- [INFORMATION SUPPLIED]:
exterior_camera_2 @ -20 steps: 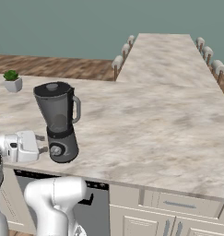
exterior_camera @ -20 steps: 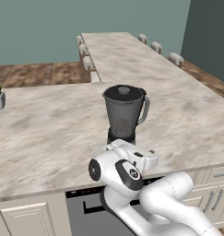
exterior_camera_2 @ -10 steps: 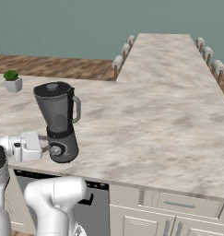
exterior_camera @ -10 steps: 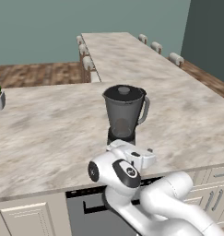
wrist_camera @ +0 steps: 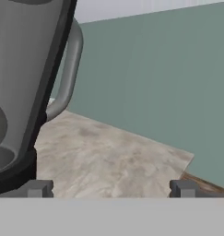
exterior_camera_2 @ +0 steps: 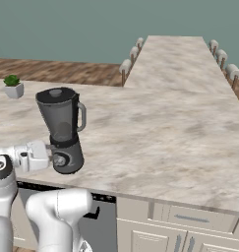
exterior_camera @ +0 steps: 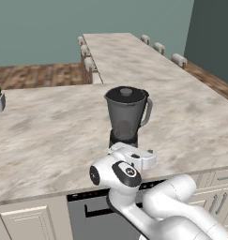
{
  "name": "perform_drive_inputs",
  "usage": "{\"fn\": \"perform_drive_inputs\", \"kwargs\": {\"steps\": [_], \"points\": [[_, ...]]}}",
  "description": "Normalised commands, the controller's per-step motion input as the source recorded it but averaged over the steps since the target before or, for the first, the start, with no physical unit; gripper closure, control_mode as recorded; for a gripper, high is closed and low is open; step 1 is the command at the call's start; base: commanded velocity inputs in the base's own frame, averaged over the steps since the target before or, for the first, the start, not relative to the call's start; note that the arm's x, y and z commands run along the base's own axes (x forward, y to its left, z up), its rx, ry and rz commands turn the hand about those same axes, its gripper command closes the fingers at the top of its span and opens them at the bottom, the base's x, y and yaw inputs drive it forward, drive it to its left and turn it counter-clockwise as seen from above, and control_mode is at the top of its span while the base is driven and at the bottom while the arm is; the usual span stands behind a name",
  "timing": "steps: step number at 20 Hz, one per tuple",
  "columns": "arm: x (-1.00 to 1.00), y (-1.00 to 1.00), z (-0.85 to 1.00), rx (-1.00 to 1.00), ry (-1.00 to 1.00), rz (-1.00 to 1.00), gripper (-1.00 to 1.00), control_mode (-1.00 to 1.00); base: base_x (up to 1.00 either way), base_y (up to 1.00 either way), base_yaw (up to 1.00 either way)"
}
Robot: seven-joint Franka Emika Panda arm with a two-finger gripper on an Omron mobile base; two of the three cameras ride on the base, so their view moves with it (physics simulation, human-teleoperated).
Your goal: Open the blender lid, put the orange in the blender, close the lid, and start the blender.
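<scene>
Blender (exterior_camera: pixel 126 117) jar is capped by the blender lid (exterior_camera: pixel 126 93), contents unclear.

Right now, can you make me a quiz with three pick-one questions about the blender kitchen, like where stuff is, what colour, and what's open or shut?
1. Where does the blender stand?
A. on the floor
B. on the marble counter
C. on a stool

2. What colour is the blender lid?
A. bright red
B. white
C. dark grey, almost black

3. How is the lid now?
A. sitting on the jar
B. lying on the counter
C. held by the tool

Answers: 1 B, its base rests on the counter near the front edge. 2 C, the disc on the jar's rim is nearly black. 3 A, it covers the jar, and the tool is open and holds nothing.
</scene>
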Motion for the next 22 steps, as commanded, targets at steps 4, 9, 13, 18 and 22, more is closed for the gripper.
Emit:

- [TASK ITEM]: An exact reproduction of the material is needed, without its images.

- [ANSWER SPACE]:
exterior_camera_2 @ -20 steps: 
exterior_camera @ -20 steps: 
exterior_camera_2 @ -10 steps: 
exterior_camera @ -10 steps: 
wrist_camera @ +0 steps: 
exterior_camera_2 @ +0 steps: 
exterior_camera @ +0 steps: 
{
  "name": "perform_drive_inputs",
  "usage": "{\"fn\": \"perform_drive_inputs\", \"kwargs\": {\"steps\": [_], \"points\": [[_, ...]]}}",
  "description": "Normalised commands, the controller's per-step motion input as the source recorded it but averaged over the steps since the target before or, for the first, the start, with no physical unit; gripper closure, control_mode as recorded; for a gripper, high is closed and low is open; step 1 is the command at the call's start; base: commanded velocity inputs in the base's own frame, averaged over the steps since the target before or, for the first, the start, not relative to the call's start; note that the arm's x, y and z commands run along the base's own axes (x forward, y to its left, z up), its rx, ry and rz commands turn the hand about those same axes, its gripper command closes the fingers at the top of its span and opens them at the bottom, the base's x, y and yaw inputs drive it forward, drive it to its left and turn it counter-clockwise as seen from above, and control_mode is at the top of its span while the base is driven and at the bottom while the arm is; the usual span stands behind a name",
  "timing": "steps: step number at 20 Hz, one per tuple",
  "columns": "arm: x (-1.00 to 1.00), y (-1.00 to 1.00), z (-0.85 to 1.00), rx (-1.00 to 1.00), ry (-1.00 to 1.00), rz (-1.00 to 1.00), gripper (-1.00 to 1.00), control_mode (-1.00 to 1.00); base: base_x (up to 1.00 either way), base_y (up to 1.00 either way), base_yaw (up to 1.00 either way)"
}
Robot: seven-joint Franka Emika Panda arm with a two-finger gripper on an Omron mobile base; two of the three cameras ride on the base, so their view moves with it (physics simulation, human-teleoperated).
Your goal: Open the blender lid, put the orange in the blender, close the lid, and start the blender.
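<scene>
Blender (exterior_camera: pixel 126 117) jar is capped by the blender lid (exterior_camera: pixel 126 93), contents unclear.

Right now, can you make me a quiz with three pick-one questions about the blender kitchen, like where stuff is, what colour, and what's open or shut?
1. Where does the blender stand?
A. on the floor
B. on the marble counter
C. on a stool

2. What colour is the blender lid?
A. bright red
B. white
C. dark grey, almost black

3. How is the lid now?
A. sitting on the jar
B. lying on the counter
C. held by the tool

Answers: 1 B, its base rests on the counter near the front edge. 2 C, the disc on the jar's rim is nearly black. 3 A, it covers the jar, and the tool is open and holds nothing.
</scene>
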Motion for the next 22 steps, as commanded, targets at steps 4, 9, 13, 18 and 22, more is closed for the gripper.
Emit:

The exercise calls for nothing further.